▶ What to work on
Copy exactly, and only, the lines between the start of the entries below and the line containing "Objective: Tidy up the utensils", both inclusive. Omit pictures.

>>>>

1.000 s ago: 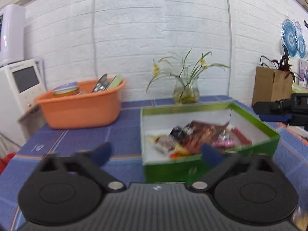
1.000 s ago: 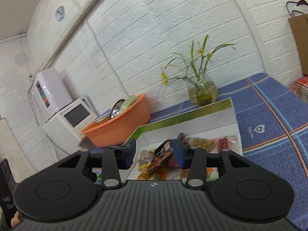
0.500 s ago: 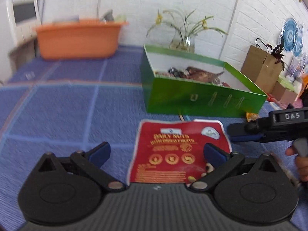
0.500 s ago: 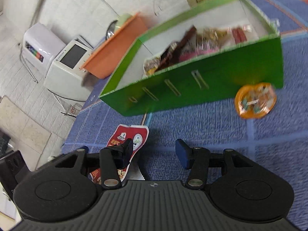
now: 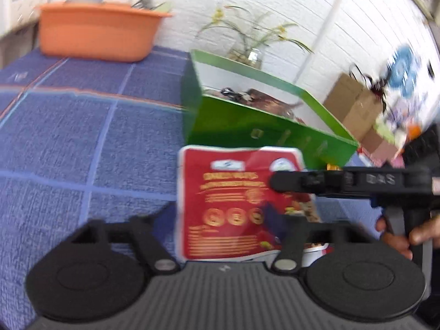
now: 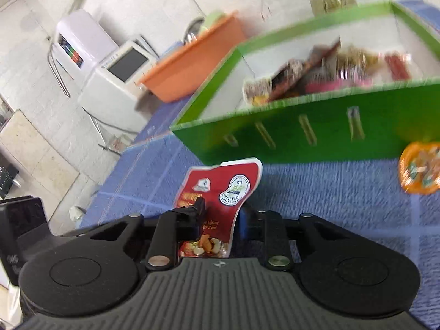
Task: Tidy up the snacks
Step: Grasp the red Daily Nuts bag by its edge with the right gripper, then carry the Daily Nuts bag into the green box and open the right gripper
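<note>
A red nut pouch (image 5: 228, 192) lies bent and partly raised on the blue cloth, in front of the green box (image 5: 261, 132) that holds several snacks. My left gripper (image 5: 217, 217) is closing with the pouch between its fingers, and both pads meet it. My right gripper (image 5: 275, 183) reaches in from the right over the pouch's right side. In the right wrist view the pouch (image 6: 220, 189) curls up between the closing fingers of the right gripper (image 6: 220, 214), which touch it. The green box (image 6: 302, 137) stands just beyond.
A round orange snack (image 6: 419, 172) lies on the cloth by the box's front wall. An orange basin (image 5: 93, 33) and a flower vase (image 5: 253, 52) stand at the back. A white appliance (image 6: 115, 79) is past the table's left edge. A hand (image 5: 398, 236) holds the right gripper.
Both grippers dropped from the box toward the cloth and narrowed around the red pouch. The right gripper slid left over the pouch, which now looks bent and raised.
</note>
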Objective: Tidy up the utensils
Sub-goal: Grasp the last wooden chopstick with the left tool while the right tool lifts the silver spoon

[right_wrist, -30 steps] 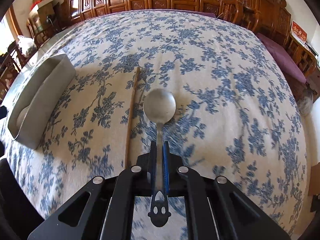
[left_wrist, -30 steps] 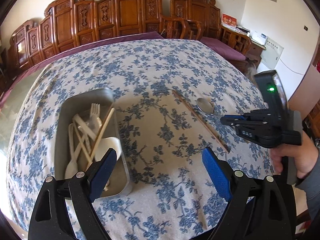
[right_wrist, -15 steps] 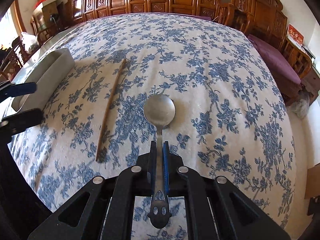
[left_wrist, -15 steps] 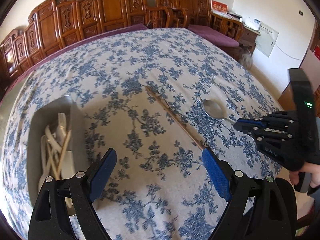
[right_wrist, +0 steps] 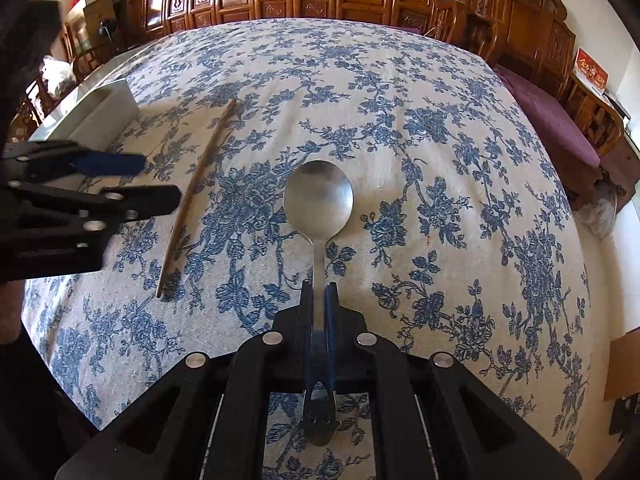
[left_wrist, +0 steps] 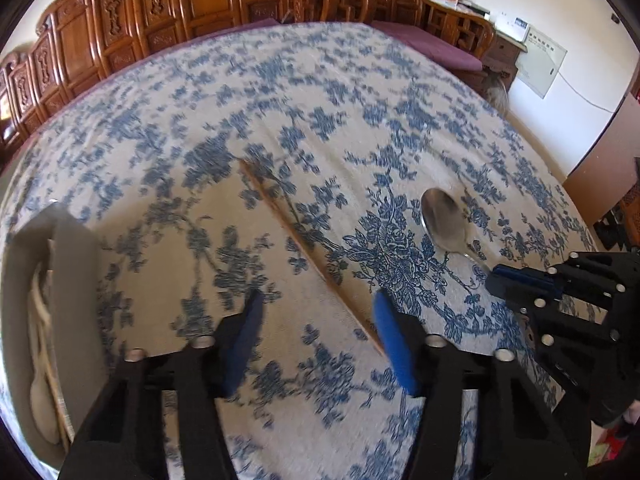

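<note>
Steel spoon [right_wrist: 319,200] clamped by right gripper [right_wrist: 319,300], left gripper [left_wrist: 320,320] spread above chopstick [left_wrist: 308,248].
Best lowered squarely astride chopstick's near end before closing.

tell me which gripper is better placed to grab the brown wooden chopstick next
Left. The left gripper is open and empty with the brown wooden chopstick just ahead of it, while the right gripper is shut on the silver metal spoon.
</note>
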Available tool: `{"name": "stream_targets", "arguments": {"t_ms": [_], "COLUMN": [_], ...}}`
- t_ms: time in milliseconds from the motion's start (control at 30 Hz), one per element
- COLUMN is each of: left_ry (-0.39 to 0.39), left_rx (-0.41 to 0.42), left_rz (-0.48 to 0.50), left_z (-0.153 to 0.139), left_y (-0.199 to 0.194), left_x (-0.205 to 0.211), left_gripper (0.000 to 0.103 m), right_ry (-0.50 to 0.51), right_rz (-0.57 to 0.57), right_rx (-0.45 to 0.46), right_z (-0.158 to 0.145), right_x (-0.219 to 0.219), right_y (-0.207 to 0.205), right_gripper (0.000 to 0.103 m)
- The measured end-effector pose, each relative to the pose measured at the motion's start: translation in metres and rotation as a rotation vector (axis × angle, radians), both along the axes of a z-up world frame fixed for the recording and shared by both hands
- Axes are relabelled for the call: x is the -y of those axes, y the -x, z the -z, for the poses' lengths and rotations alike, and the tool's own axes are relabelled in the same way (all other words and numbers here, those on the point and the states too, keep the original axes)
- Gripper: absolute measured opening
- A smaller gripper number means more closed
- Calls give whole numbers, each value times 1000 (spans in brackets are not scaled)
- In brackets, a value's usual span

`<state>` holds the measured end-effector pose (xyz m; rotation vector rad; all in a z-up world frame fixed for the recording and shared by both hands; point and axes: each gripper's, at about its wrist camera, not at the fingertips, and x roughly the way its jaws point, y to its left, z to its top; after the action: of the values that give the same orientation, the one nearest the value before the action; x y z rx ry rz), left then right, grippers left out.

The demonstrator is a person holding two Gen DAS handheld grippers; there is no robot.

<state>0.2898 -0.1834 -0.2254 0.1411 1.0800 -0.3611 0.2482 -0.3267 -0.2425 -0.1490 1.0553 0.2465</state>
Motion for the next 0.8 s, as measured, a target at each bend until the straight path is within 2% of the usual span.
{"name": "stream_targets", "arguments": {"t_ms": [133,233,267,300,500,800], "left_ry": [1,-2,-3,-1,8,15], "left_rx": [-9,-6,-10,-15,-38,-17], "left_rz": [-7,-11,-14,-17,-20,4], "left_z": [9,9,8,9,9,0], "left_y": [-4,-3,-3,-4,-1,17], "left_x": [2,-2,-6,-8,-25,-37], "left_gripper": [39,23,11,6,4,4], "right_ry": [-7,-9,-9,-7,-1,9], "right_rz": [-2,-5,-5,-6,-11,-3], "right_rx": [4,7,9,10,16,26], "right_z": [0,0,0,1,1,2], "right_x": [2,2,2,2,0,-2], "right_y": [0,1,1,1,1,-10], "right_gripper": [8,8,8,8,9,9]}}
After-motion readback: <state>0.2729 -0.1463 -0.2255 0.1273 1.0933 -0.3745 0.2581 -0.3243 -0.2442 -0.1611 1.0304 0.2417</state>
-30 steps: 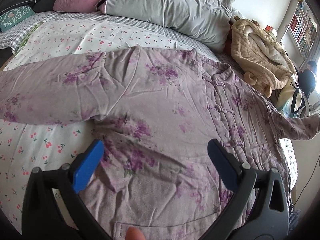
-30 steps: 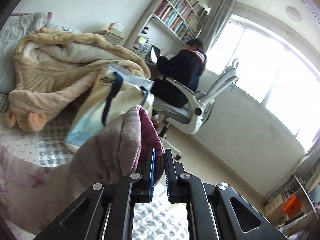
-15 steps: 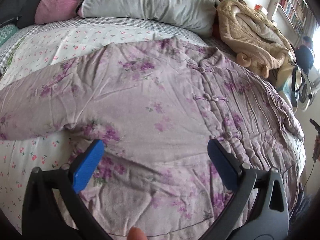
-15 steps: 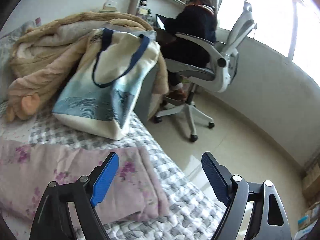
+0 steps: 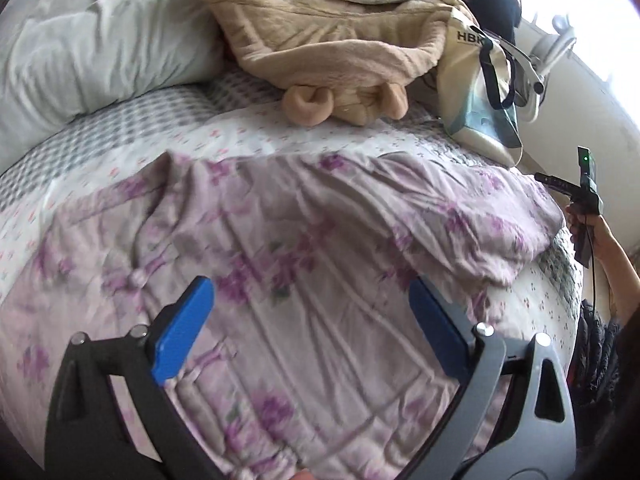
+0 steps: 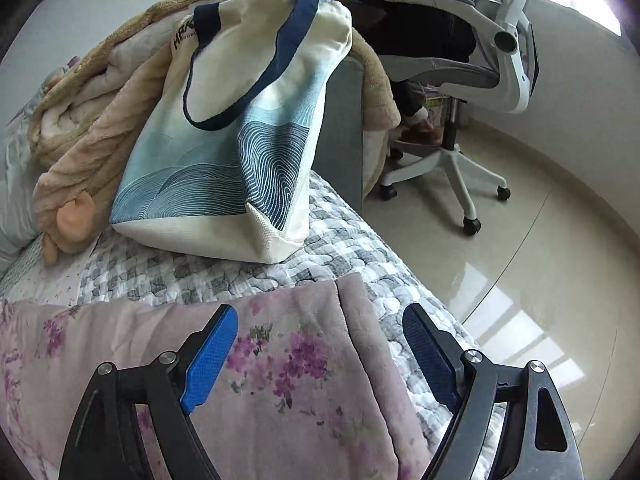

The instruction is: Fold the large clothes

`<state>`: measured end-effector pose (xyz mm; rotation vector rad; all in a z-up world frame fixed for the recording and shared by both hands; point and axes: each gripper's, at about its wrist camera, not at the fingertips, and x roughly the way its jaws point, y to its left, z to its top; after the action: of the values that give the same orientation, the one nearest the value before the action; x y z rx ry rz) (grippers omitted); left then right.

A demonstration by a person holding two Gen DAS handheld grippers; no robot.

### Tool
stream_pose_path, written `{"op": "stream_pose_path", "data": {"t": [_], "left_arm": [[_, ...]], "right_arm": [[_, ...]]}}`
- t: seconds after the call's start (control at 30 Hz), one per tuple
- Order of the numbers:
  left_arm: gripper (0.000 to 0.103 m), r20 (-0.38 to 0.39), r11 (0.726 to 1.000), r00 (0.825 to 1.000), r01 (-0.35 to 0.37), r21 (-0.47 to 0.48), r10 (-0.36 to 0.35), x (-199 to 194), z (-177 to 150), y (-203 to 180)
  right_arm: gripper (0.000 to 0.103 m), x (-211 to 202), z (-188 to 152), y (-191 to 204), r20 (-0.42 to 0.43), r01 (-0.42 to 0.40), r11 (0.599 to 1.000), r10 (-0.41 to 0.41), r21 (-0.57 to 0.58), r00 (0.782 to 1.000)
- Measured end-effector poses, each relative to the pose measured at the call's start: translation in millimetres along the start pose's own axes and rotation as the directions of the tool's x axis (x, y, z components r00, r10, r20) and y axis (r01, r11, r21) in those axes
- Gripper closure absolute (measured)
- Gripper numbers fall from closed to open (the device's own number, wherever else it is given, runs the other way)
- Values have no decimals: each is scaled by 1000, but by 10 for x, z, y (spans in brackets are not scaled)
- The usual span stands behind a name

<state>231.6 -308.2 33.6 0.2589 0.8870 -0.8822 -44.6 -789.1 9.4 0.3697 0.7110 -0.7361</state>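
A large pale purple floral padded jacket (image 5: 304,248) lies spread face up on the bed, its knot buttons at the left of the left wrist view. My left gripper (image 5: 312,320) is open and empty, just above the jacket's body. The jacket's right sleeve (image 6: 288,364) lies flat near the bed's edge. My right gripper (image 6: 320,348) is open and empty above the sleeve's cuff. The right gripper's body and the hand holding it also show in the left wrist view (image 5: 584,200).
A tan fleece robe (image 5: 332,36) and a cream-and-blue tote bag (image 6: 240,136) sit at the bed's head end beside a grey pillow (image 5: 92,40). The quilted bed cover (image 6: 352,256) ends at the right edge. A person sits in an office chair (image 6: 460,80) on the tiled floor.
My right gripper opened and let go of the sleeve cuff, which now lies flat on the bed. My left gripper swung right along the jacket toward that sleeve, staying open.
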Motion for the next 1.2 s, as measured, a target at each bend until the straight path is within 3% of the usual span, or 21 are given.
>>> {"op": "stream_pose_path", "data": {"t": [0.1, 0.17, 0.3, 0.4, 0.43, 0.47, 0.53, 0.6, 0.67, 0.8, 0.83, 0.9, 0.93, 0.97, 1.03, 1.1, 1.17, 1.2], "left_arm": [[5, -21, 996, 1000, 8, 91, -6, 518, 412, -249], [6, -23, 989, 1000, 16, 144, -13, 814, 641, -384], [6, -64, 989, 998, 33, 144, -23, 1339, 906, -444], [6, -138, 987, 990, 38, 157, -16, 1665, 881, -473], [6, -129, 987, 991, 42, 154, -22, 1680, 861, -482], [17, -117, 988, 992, 64, 140, -48, 1663, 849, -477], [41, -89, 991, 994, 67, 119, -56, 1583, 814, -469], [93, -35, 992, 999, 12, 125, -8, 1464, 770, -449], [94, 51, 997, 998, 25, 72, -29, 1286, 780, -392], [94, 223, 1000, 975, -16, 24, 10, 1155, 888, -430], [94, 222, 999, 974, -38, 12, 35, 1237, 897, -438], [94, 140, 990, 982, -132, 49, 124, 1611, 875, -512], [94, 112, 978, 977, -190, 84, 180, 1778, 818, -575], [93, 164, 961, 959, -252, 114, 232, 1792, 781, -664], [92, 167, 945, 945, -304, 120, 282, 1763, 792, -737], [80, 167, 953, 948, -287, 91, 270, 1614, 821, -718], [65, 176, 973, 963, -220, 65, 205, 1385, 798, -682], [56, 190, 980, 965, -192, 56, 178, 1263, 758, -676]], "right_arm": [[21, 195, -4, 31, -23, 6, 1000, -7, -14, 1000], [29, 287, 3, 49, -36, 8, 1000, -9, -26, 999], [41, 357, 34, 4, -44, -4, 1000, 4, -11, 999], [58, 396, 53, -83, -53, -20, 1000, 20, 10, 998], [67, 405, 55, -110, -52, -27, 1000, 28, 11, 998], [77, 396, 54, -126, -45, -30, 1000, 30, 4, 999], [84, 310, 39, -109, -17, -24, 999, 23, -29, 1000], [88, 152, 13, -17, 49, 19, 996, -15, -84, 999], [89, -88, 18, 96, 162, 97, 988, -77, -118, 984], [89, -369, 224, 321, 349, 241, 956, -171, -169, 921], [89, -322, 303, 366, 359, 270, 946, -193, -178, 913], [88, -23, 433, 445, 327, 339, 914, -258, -221, 909], [87, 186, 455, 493, 278, 365, 896, -294, -253, 915], [83, 418, 446, 526, 221, 383, 880, -329, -280, 918], [79, 730, 355, 562, 137, 402, 860, -378, -315, 916], [64, 700, 322, 563, 158, 432, 847, -402, -311, 902], [24, 446, 339, 436, 188, 382, 891, -343, -245, 920], [19, 296, 358, 333, 205, 352, 915, -313, -197, 927]]}}
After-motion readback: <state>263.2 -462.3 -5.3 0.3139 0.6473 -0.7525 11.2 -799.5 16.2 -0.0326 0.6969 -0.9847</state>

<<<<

▶ Solution to the exercise
1.000 s ago: 
1.000 s ago: 
0.500 s ago: 
0.500 s ago: 
now: 
now: 
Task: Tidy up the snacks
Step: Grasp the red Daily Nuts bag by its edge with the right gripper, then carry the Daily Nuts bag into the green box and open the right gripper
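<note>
A red nut pouch (image 5: 228, 192) lies bent and partly raised on the blue cloth, in front of the green box (image 5: 261, 132) that holds several snacks. My left gripper (image 5: 217, 217) is closing with the pouch between its fingers, and both pads meet it. My right gripper (image 5: 275, 183) reaches in from the right over the pouch's right side. In the right wrist view the pouch (image 6: 220, 189) curls up between the closing fingers of the right gripper (image 6: 220, 214), which touch it. The green box (image 6: 302, 137) stands just beyond.
A round orange snack (image 6: 419, 172) lies on the cloth by the box's front wall. An orange basin (image 5: 93, 33) and a flower vase (image 5: 253, 52) stand at the back. A white appliance (image 6: 115, 79) is past the table's left edge. A hand (image 5: 398, 236) holds the right gripper.
Both grippers dropped from the box toward the cloth and narrowed around the red pouch. The right gripper slid left over the pouch, which now looks bent and raised.
</note>
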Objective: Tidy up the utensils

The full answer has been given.